⟨

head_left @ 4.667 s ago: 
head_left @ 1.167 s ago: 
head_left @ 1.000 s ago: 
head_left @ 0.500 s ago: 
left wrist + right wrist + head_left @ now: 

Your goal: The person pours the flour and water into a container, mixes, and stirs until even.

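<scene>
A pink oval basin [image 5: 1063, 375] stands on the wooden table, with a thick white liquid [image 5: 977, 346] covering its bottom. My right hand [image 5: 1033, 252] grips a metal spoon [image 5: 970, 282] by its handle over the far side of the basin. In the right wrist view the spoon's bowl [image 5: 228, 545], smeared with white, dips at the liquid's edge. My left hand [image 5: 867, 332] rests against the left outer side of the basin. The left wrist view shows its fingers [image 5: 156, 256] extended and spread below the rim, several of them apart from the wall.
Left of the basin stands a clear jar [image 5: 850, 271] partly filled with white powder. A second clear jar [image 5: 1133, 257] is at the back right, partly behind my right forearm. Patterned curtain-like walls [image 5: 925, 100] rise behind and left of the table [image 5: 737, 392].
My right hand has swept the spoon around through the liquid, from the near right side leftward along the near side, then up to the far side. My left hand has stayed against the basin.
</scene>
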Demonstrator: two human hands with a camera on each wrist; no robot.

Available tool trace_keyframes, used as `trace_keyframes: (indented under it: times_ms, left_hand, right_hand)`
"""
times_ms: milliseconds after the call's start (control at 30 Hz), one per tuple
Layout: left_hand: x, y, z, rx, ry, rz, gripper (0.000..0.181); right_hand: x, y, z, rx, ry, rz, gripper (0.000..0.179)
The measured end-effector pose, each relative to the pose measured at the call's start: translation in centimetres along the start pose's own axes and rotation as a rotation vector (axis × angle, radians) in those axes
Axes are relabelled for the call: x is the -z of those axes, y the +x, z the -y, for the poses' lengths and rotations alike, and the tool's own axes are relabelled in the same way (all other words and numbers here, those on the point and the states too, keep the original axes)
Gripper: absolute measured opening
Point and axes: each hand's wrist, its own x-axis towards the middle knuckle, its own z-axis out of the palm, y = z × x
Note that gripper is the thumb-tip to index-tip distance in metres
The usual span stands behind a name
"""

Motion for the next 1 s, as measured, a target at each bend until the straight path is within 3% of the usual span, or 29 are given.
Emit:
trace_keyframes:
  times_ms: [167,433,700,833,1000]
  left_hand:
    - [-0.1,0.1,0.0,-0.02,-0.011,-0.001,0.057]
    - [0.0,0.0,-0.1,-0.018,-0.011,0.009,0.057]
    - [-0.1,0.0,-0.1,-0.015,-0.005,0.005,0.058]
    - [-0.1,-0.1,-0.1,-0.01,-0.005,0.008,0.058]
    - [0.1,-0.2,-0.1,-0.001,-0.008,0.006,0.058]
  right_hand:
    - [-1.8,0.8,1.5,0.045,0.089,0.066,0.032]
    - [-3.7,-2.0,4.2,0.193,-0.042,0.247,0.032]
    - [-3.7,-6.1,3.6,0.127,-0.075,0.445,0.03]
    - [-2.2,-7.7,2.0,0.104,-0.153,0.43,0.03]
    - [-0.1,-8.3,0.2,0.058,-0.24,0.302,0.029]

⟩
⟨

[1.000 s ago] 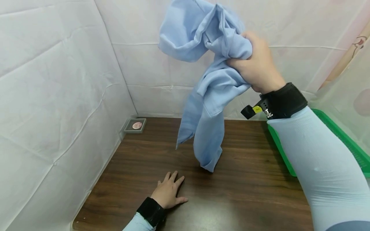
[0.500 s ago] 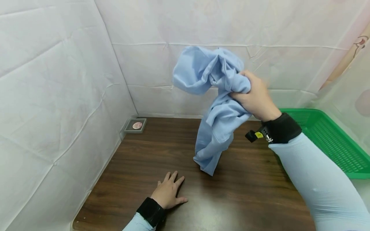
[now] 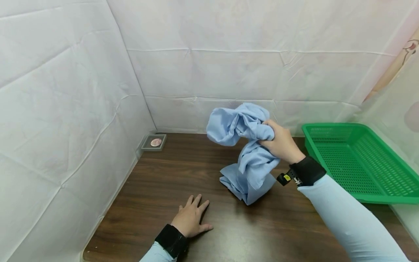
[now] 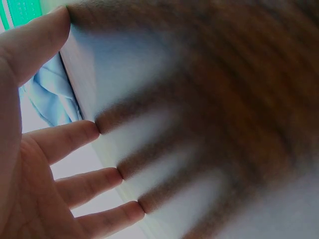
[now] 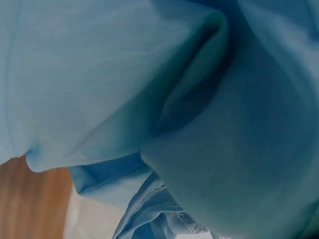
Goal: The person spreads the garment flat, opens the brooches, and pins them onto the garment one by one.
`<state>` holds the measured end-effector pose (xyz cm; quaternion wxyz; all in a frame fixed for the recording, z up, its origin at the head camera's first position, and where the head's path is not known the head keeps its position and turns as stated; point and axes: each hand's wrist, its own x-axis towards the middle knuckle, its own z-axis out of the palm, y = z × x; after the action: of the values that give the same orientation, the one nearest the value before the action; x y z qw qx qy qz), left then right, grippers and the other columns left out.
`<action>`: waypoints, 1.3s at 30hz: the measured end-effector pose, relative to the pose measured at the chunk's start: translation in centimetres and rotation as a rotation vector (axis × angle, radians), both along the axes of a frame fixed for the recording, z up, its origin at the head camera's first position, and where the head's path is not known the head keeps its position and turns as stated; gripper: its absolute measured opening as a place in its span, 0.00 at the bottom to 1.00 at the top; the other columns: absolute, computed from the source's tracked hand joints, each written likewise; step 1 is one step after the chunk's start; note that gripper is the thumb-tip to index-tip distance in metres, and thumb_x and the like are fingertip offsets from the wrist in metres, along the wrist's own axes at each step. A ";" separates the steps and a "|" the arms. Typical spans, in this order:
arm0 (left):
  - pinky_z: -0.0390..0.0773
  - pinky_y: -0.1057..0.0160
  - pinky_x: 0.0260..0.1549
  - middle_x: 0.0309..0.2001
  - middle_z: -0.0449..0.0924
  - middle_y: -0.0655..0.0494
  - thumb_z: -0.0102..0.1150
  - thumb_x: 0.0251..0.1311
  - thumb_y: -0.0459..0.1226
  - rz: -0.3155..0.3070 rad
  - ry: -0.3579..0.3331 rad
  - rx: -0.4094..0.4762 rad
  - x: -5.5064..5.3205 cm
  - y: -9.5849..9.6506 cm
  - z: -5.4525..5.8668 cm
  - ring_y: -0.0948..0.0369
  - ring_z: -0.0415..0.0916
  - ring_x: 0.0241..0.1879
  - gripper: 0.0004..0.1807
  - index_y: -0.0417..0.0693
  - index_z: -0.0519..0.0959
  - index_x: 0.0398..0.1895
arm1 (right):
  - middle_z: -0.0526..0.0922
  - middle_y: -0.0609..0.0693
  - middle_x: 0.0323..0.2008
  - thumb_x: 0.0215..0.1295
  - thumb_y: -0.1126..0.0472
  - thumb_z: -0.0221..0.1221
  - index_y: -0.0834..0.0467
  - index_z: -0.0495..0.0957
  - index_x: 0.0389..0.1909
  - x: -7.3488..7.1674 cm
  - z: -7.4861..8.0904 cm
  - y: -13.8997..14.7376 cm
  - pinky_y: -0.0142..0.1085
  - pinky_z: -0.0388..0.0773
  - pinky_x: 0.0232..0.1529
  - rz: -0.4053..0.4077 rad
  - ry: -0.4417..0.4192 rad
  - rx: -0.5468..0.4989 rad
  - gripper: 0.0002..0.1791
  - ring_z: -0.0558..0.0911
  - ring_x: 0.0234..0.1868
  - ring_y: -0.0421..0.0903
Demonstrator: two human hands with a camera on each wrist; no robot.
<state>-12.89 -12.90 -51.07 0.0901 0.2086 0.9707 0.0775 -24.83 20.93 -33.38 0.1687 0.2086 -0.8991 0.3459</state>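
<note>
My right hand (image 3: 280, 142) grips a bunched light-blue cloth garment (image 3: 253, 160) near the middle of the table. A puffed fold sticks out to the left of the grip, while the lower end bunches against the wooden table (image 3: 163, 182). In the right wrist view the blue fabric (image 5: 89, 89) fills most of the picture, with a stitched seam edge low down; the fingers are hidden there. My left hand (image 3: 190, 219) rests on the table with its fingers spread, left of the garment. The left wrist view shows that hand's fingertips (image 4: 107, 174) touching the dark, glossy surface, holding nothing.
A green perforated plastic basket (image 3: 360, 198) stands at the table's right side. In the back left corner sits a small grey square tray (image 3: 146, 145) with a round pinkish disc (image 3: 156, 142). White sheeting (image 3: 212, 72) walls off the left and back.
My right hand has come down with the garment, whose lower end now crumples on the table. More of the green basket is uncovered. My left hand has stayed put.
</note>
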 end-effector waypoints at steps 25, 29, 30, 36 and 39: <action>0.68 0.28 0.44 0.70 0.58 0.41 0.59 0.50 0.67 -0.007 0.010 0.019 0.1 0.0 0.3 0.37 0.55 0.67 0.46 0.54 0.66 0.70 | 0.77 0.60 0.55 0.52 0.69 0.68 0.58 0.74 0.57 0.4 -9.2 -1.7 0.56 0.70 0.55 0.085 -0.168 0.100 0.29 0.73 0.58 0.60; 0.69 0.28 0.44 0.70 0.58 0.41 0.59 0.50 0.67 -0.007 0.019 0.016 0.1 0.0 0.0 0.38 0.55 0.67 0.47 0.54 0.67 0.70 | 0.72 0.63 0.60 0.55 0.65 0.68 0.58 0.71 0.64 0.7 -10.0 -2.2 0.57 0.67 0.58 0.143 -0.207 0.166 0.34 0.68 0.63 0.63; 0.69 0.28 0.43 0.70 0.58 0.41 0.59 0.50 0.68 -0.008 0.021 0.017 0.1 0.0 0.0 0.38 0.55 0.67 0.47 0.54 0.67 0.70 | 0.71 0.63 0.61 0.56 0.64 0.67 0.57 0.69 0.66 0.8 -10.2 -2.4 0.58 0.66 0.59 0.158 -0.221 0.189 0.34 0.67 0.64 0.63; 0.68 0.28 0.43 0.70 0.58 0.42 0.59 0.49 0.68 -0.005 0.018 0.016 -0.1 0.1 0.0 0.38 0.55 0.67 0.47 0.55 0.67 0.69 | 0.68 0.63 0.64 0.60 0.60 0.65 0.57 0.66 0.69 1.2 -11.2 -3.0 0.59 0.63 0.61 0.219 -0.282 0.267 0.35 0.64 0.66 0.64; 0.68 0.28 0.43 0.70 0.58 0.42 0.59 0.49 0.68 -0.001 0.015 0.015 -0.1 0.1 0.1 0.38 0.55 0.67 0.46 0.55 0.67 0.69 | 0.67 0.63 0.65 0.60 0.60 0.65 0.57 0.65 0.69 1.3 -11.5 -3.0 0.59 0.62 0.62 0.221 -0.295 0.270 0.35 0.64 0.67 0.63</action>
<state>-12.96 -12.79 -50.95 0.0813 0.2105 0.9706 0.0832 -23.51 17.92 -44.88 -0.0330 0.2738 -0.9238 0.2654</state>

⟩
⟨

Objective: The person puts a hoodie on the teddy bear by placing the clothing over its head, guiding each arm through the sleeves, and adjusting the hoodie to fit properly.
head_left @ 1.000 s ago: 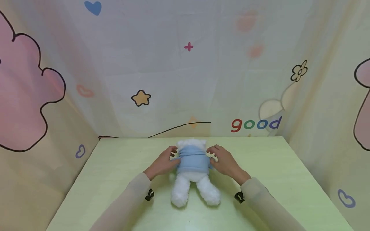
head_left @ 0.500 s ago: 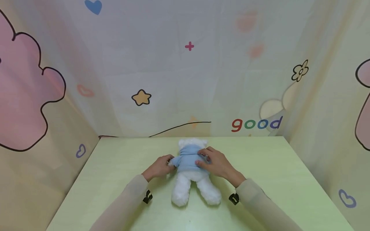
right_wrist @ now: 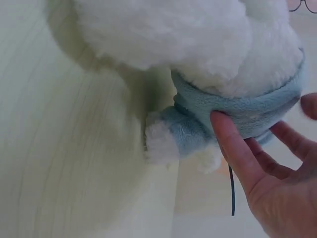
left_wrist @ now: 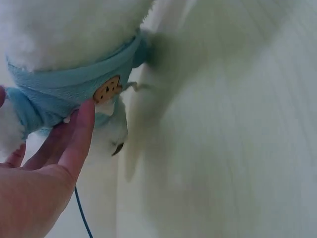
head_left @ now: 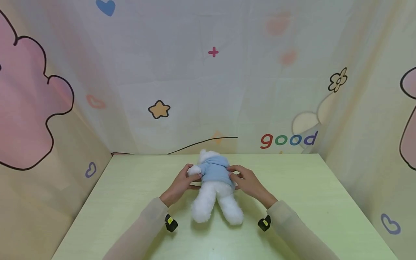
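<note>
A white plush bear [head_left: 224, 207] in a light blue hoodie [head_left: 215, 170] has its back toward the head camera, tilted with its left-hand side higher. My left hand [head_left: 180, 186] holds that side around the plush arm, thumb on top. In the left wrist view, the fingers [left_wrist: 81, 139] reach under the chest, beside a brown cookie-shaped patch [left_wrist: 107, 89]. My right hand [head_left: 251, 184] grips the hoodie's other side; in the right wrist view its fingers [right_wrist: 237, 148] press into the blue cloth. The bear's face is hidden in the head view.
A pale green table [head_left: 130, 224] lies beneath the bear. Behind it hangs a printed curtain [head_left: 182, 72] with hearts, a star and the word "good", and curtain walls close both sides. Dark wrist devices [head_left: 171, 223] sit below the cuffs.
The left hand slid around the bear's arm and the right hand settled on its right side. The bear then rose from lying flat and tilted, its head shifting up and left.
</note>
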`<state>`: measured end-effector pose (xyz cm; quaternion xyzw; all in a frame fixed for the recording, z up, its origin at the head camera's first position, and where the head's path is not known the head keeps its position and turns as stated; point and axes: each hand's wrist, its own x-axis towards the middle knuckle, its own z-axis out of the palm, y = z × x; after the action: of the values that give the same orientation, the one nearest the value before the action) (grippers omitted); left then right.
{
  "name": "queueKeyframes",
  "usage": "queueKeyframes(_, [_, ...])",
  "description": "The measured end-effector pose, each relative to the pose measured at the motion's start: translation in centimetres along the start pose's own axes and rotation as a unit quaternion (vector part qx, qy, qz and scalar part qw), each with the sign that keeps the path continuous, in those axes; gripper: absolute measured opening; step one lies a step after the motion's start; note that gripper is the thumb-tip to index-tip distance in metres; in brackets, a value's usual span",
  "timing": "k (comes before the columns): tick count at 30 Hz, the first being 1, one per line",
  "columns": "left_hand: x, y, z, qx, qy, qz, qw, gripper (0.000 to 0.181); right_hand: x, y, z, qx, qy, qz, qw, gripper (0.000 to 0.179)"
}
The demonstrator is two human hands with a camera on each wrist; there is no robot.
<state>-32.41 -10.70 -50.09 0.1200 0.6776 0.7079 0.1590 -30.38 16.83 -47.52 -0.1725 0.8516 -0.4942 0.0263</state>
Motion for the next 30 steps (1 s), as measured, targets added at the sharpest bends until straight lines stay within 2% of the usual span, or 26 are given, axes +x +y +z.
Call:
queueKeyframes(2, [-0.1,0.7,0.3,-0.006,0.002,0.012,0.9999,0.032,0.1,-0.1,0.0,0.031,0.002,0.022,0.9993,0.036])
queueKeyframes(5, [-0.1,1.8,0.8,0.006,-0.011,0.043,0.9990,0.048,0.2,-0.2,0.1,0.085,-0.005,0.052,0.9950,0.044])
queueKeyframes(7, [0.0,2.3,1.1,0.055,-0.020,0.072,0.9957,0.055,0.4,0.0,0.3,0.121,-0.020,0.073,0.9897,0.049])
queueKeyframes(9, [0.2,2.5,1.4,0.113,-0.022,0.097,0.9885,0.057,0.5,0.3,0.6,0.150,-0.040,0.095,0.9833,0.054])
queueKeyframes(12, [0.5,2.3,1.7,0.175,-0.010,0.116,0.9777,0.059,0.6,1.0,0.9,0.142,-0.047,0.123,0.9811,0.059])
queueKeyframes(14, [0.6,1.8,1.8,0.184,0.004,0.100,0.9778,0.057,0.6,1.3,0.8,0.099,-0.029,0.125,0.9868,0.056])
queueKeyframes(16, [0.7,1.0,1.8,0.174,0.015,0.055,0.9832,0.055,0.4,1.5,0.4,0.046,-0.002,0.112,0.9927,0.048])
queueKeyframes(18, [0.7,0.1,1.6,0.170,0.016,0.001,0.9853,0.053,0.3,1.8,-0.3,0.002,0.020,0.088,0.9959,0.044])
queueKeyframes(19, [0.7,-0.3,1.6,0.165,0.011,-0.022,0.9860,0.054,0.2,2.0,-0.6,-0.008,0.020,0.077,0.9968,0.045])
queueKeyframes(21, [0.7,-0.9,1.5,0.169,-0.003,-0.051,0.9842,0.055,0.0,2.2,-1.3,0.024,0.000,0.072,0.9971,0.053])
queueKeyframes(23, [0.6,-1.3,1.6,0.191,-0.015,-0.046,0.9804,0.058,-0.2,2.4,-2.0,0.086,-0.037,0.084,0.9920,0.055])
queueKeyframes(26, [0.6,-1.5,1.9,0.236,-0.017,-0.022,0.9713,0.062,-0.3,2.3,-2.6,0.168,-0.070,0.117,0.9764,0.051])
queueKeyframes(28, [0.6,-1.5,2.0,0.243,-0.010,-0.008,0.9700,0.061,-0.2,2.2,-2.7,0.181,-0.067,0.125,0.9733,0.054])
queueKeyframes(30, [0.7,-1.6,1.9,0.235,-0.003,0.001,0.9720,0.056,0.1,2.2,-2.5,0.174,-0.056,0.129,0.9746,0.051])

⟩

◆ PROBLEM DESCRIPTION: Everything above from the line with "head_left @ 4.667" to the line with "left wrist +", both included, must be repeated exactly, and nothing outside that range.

◆ THE COMPLETED TASK:
head_left @ 4.667 s ago: 
head_left @ 1.167 s ago: 
head_left @ 1.000 s ago: 
head_left @ 0.500 s ago: 
left wrist + right wrist + head_left @ now: 

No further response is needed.